Dès les premiers textes en prose de ce recueil s’élève une douce nostalgie des lieux du passé, de l’enfance, que l’auteur porte en lui
« Qui a connu le velouté des lapereaux qu’on extrait des clapiers, la forge en été gorgée de mirabelles faisant un miel épais de l’air qu’on respire, les seaux de pommes, ne s’en remet pas.
Je ne m’en suis pas remis »
Puis d’autres formes poétiques emboitent le pas à cette prose, des versets, tercets et des distiques.
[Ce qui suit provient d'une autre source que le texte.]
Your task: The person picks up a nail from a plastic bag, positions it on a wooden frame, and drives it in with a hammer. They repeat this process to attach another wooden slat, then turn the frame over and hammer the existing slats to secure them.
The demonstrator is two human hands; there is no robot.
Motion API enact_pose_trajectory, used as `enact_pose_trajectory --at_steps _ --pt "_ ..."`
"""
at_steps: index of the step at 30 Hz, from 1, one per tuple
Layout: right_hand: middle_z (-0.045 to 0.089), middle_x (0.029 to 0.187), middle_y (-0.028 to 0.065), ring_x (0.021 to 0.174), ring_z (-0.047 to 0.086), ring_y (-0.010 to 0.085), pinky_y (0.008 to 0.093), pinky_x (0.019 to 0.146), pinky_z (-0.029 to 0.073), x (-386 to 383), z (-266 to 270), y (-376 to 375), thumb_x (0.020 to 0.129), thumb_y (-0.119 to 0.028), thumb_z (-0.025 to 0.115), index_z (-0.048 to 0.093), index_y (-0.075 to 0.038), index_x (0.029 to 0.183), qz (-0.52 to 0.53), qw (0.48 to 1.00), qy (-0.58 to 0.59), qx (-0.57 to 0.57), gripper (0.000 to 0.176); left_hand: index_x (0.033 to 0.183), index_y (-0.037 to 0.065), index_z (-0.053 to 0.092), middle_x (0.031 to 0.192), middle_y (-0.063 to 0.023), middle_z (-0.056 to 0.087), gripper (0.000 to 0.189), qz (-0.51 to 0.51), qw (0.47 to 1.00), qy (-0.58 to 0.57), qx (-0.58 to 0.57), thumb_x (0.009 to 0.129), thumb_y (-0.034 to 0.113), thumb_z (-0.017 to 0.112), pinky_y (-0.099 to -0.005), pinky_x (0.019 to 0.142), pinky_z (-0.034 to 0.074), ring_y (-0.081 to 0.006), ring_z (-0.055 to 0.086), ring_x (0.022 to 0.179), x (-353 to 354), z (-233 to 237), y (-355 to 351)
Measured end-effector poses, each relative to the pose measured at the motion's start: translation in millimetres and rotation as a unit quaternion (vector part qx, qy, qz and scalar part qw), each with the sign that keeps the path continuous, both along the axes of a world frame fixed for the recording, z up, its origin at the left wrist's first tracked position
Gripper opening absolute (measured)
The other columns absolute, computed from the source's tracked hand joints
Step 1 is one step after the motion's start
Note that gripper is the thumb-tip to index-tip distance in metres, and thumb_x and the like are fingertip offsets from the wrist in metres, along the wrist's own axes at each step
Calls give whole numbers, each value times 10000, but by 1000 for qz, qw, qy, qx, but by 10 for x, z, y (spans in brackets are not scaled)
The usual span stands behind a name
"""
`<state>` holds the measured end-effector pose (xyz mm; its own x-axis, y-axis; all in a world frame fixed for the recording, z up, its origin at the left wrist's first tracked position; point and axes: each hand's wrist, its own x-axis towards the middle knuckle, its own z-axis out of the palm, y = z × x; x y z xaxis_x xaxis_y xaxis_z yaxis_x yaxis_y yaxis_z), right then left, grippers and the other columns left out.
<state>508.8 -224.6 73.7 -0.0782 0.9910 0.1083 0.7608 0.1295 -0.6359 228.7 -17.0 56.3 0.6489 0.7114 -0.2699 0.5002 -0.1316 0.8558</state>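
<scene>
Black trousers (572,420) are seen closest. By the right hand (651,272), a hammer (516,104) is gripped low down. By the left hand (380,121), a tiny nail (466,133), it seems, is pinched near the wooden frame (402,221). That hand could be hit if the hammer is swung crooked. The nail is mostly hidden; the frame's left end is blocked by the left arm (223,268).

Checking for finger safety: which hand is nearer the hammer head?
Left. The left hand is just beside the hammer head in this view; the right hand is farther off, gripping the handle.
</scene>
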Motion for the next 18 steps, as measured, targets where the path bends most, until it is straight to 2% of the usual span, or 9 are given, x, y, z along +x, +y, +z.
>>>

De ce mélange bigarré, parmi ces strates de mémoire hétéroclites, c’est la vie dans son foisonnement qui nous est offerte.
Dans deux textes : Rémi I et Rémi II, l’auteur évoque avec pudeur l’ami disparu « Nous étions faits pour nous entendre : nos rages alors s’encastraient »
Et la mort encore, la sienne, qui questionne : « Au moment de mourir, quels seraient les instants que j’aurais à revoir ? »
Dans « Le Dernier aveu » le poète évoque son écriture passée et ses rêves d’un poème « en forme d’apocalypse »
« J’aurais voulu écrire un poème à rendre aphones tous les oiseaux
Un chant capable de fendre en deux les poitrines et qu’en sortent les cœurs
Tout palpitants et secoués de sang et de sanglots »
On déambule dans un Paris comme un village où les églises ont « une couleur de beurre » et on assiste à « la naissance du printemps rue Lafayette. »
Au détour d’une page, voilà qu’on se cogne à la dure réalité des migrants, ceux qui « sortent des pays où le sable boit le sang ». Lorsqu’ils ne finissent pas au fond des mers dont « le bleu éblouissant avale les corps d’un coup », ils s’entassent dans des cabanes « fragiles comme pour des goûters d’enfants » et que les bulldozers détruisent.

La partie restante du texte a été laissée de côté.